- Exercise instructions
What is needed is a copy of each line in the listing below that contains "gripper".

┌──

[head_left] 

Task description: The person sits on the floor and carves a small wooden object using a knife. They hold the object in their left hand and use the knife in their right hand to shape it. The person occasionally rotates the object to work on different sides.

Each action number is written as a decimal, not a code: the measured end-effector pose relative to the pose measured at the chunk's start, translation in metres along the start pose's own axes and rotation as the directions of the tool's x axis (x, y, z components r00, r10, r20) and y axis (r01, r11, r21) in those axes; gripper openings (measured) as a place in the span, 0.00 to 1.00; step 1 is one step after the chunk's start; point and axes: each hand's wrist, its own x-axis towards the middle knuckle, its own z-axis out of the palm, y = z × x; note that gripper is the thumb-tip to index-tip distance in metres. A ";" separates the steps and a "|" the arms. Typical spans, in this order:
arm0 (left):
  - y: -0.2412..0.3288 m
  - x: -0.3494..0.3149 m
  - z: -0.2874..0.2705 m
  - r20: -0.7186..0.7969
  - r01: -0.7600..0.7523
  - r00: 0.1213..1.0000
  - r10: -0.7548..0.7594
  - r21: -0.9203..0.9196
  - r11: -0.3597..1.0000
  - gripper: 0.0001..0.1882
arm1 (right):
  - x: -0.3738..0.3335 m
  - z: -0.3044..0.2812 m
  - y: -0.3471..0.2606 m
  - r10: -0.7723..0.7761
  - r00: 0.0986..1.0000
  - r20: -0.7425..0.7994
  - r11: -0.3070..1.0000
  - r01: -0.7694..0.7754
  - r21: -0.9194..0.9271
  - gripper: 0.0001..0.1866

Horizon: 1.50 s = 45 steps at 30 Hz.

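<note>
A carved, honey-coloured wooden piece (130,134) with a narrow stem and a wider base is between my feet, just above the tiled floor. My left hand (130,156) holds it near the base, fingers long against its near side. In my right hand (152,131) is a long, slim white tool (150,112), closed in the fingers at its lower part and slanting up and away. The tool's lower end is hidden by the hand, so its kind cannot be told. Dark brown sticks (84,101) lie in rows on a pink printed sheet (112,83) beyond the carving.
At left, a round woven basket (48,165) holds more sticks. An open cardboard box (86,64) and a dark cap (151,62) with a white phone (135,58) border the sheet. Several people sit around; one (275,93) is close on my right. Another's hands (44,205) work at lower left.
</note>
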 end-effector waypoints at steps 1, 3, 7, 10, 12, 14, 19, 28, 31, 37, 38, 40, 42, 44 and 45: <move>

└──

- Response for this exercise
Each action number is written as a decimal, not a code: the measured end-effector pose relative to the pose measured at the chunk's start, translation in metres along the start pose's own axes and rotation as the directions of the tool's x axis (x, y, z components r00, r10, r20) and y axis (r01, r11, r21) in those axes; gripper openings (measured) as a place in the span, 0.00 to 1.00; step 1 is one step after the chunk's start; point and axes: each hand's wrist, its own x-axis towards the middle knuckle, its own z-axis out of the palm, y = z × x; note that gripper is the thumb-tip to index-tip distance in metres. A ";" separates the steps and a "|" the arms. Typical spans, in this order:
  - gripper: 0.0001..0.1882
  - gripper: 0.0001..0.1866

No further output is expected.